[Work to be completed]:
Please give the listing again in full, leaving out its images.

[Collected data]:

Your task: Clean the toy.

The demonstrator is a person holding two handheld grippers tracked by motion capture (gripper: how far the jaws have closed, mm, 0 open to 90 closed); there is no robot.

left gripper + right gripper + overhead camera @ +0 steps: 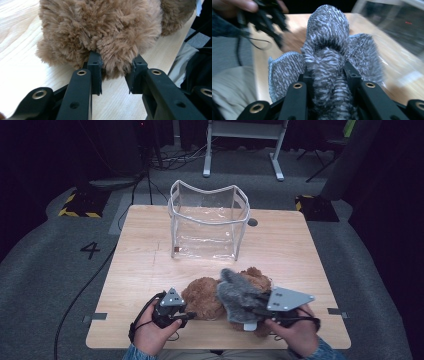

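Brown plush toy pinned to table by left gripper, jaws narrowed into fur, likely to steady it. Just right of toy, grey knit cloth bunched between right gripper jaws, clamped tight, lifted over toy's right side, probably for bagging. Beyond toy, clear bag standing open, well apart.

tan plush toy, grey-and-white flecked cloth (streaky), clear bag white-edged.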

[Expected output]:
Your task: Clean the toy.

The demonstrator is a person holding two handheld grippers tracked by motion capture (gripper: how far the jaws have closed, mm, 0 open to 90 closed); there is no robot.

left gripper + right gripper + overhead camera @ +0 steps: 

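Brown plush toy pinned to table by left gripper, jaws narrowed into fur, likely to steady it. Just right of toy, grey knit cloth bunched between right gripper jaws, clamped tight, lifted over toy's right side, probably for bagging. Beyond toy, clear bag standing open, well apart.

tan plush toy, grey-and-white flecked cloth (streaky), clear bag white-edged.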

That completes the exercise.